第21話 足らないポイント①
居間ではテレビが狂乱を映し出していた。
いたずらに乱れる中継、画面が横倒しなのはカメラマンが逃げ出したからだろうか。
「ダンジョンの外にはモンスターは出てきません!皆様落ち着いて行動を……!」
報道キャスターが突き飛ばされ、画面が揺れる。
大きな荷物を背負って車に積み込む人や、動かない高速道路など、場面は転々として混乱を映り出していった。
――日本中この様か?
中継地点によっては、ダンジョン?なにそれ?という平和なコメントも出たが、暴動が激しい地域は狂ったように店が破壊されている。
「あなた……!」
「お父さん……!!」
嫁の
会えなかったらと思うと背筋がぞっとする。
――テレビなんて見てる場合だったか?なぜ迎えに行かなかったんだ俺は。
神経がビリビリとして、思考がパンクしかけているのを自覚した。
しっかりしなくては。自分が守らなきゃ誰が護るんだ。
まずは、そう――。
「お前たち、ポイントいくつ持ってる?」
家族全員のD端末を見る。
娘以外の全員が、運営からの10ポイントだった。
「お父さんごめんなさい……チャットにポイントかかるの知らなくて、書き込みしちゃって」
「仕方ない……」
藻部市も仕事中で無かったら、うっかり書き込んでいたかもしれない。
母はひたすら不安そうに、腕をかきむしっていた。
「でも、D端末のゲームをやるとポイントが貰えるって書いてあったから、ゲームやれば助かるんだよ!」
「そ、そうかよし、全員やってみよう」
家の外は、救急車とパトカーのサイレンが行き交って凄い騒音だったが、藻部市をはじめ全員が冷や汗を書きながらゲームに集中する。

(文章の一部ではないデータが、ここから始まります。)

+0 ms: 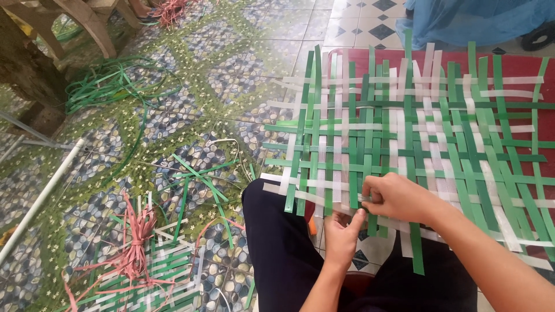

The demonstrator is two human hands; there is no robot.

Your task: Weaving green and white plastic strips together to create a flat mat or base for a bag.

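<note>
Pinched in the right hand's [396, 199] grip was a green strip [370, 173] at the near edge of the woven mat [416, 133]; the left hand [342, 234] pressed beneath. Weaving was midway; tucking it needed steady tension.

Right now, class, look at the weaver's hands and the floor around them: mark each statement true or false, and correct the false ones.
1. The woven mat is made of green and white strips. True.
2. The right hand pinches a strip at the mat's near edge. True.
3. The left hand rests on the floor, away from the mat. False: it reaches up under the mat's near edge, beside the right hand.
4. A bundle of pink strips lies on the tiled floor to the left. True.
5. The loose strips coiled at upper left are blue. False: they are green.
</note>
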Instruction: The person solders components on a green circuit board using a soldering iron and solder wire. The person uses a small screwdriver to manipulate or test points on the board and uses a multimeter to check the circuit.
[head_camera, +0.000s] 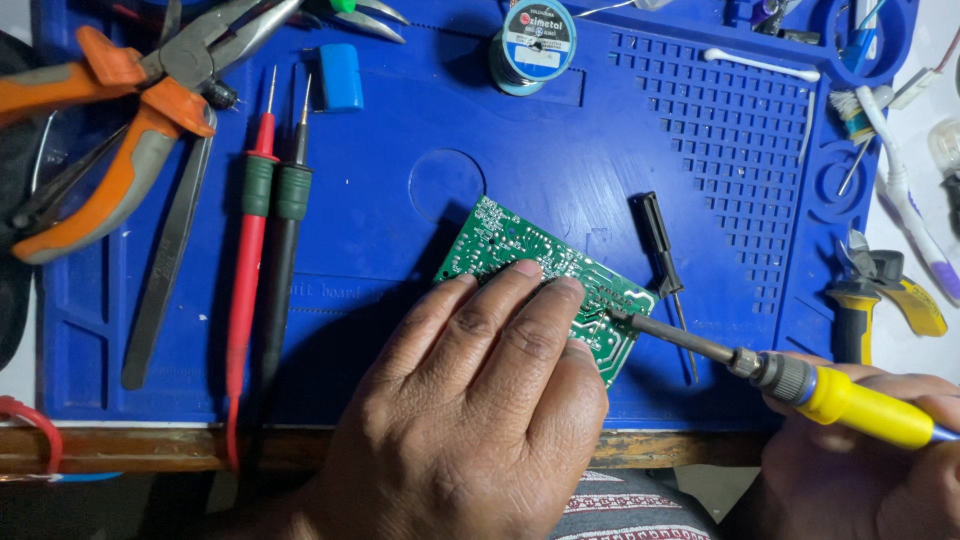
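The blue mat (420, 120) sat on a wooden bench edge, pliers and probes left of the board (510, 250). Left hand (470, 400) lay flat, fingers spread, pinning that board mid-mat. Right hand (880, 470) was closed round the iron (860, 400), tip touching the board's right edge. Board looked light, stiff, fragile; I'd hold it by the edges.

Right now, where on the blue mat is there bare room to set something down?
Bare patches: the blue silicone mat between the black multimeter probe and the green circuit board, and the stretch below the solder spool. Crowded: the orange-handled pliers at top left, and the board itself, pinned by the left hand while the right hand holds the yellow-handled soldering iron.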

クイズはメインのスマートフォンで検索しながら進めたが、ブラウザは固まり、蟻の行進のような遅さで藻部市をじらした。
「おばあちゃん、どうしたの?」
娘の陽香の声に顔をあげると、母は困り果てた顔をしている。
母はそもそも、D端末が配られた時にメインのスマホを解約してしまっていた。
幾つもあると使い切れないから――そう言って、家族全員の通話登録をしたD端末で通話しか使っていない。

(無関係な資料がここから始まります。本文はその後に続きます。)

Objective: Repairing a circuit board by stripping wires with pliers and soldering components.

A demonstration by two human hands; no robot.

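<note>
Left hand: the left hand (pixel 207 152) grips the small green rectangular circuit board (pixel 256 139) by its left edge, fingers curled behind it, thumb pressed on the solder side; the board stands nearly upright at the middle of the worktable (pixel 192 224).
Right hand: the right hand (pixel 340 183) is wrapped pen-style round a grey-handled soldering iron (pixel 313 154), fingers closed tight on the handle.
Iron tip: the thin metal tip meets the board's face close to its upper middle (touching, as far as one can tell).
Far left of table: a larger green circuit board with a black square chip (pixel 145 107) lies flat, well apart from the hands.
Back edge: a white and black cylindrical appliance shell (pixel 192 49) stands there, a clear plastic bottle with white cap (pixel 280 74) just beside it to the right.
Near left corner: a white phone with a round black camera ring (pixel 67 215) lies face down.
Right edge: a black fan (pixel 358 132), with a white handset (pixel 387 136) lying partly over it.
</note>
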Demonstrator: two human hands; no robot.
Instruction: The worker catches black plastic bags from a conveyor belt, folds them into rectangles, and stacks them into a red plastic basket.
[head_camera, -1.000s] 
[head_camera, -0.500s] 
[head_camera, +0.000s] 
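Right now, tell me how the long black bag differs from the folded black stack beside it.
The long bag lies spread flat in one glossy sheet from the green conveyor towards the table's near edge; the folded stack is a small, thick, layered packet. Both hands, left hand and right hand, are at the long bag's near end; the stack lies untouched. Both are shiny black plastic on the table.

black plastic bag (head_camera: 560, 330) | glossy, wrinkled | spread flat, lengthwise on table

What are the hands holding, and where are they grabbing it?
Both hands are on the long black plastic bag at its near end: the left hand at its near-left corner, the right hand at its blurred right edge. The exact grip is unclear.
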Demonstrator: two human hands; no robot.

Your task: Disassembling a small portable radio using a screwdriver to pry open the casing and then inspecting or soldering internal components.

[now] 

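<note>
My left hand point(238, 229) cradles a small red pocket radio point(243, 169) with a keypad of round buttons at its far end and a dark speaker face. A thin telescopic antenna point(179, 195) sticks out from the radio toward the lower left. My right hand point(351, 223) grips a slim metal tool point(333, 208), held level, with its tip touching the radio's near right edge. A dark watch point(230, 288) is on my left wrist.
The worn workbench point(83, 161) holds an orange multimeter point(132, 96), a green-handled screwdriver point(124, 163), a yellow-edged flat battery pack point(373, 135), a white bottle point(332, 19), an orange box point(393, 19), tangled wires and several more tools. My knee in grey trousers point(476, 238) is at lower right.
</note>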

「リズムゲームっていうやつかねぇ、陽ちゃんが遊んでたみたいなのがあって、おばあちゃん使い方分からないわ」
「貸して! あたしがやってみるね」
陽香がD端末を受け取ったが、なんで?と大声を出す。
「触っても反応しない! どうしてぇ?」
「お母さんに貸してみて」
妻がやっても、反応は同じだった。
D端末は、登録者にしか操作できない。
陽香が長い長いチャットの嵐の中から、同じ情報を見つけ出して、家族は途方に暮れる。
「ほんとにそこまでしてポイントが必要なのかい?」
「ダンジョンができた瞬間、上司が死んだんだぞ――ポイントがなきゃ死ぬっていうんだから集めなきゃいけないんだ!」
また大声で怒鳴ってしまった――。
藻部市ですら、ゲームの知識としてギリギリだ。母の頭の中ではそもそもダンジョンという言葉がピンとこないのだろう。
――――――――――――――――
毎日24時、生存接収として5ポイント徴収します。
ポイントが足らない場合、生存に失敗します。
――――――――――――――――――
何度読み直しても、震えが来る二文を母親に突きつける。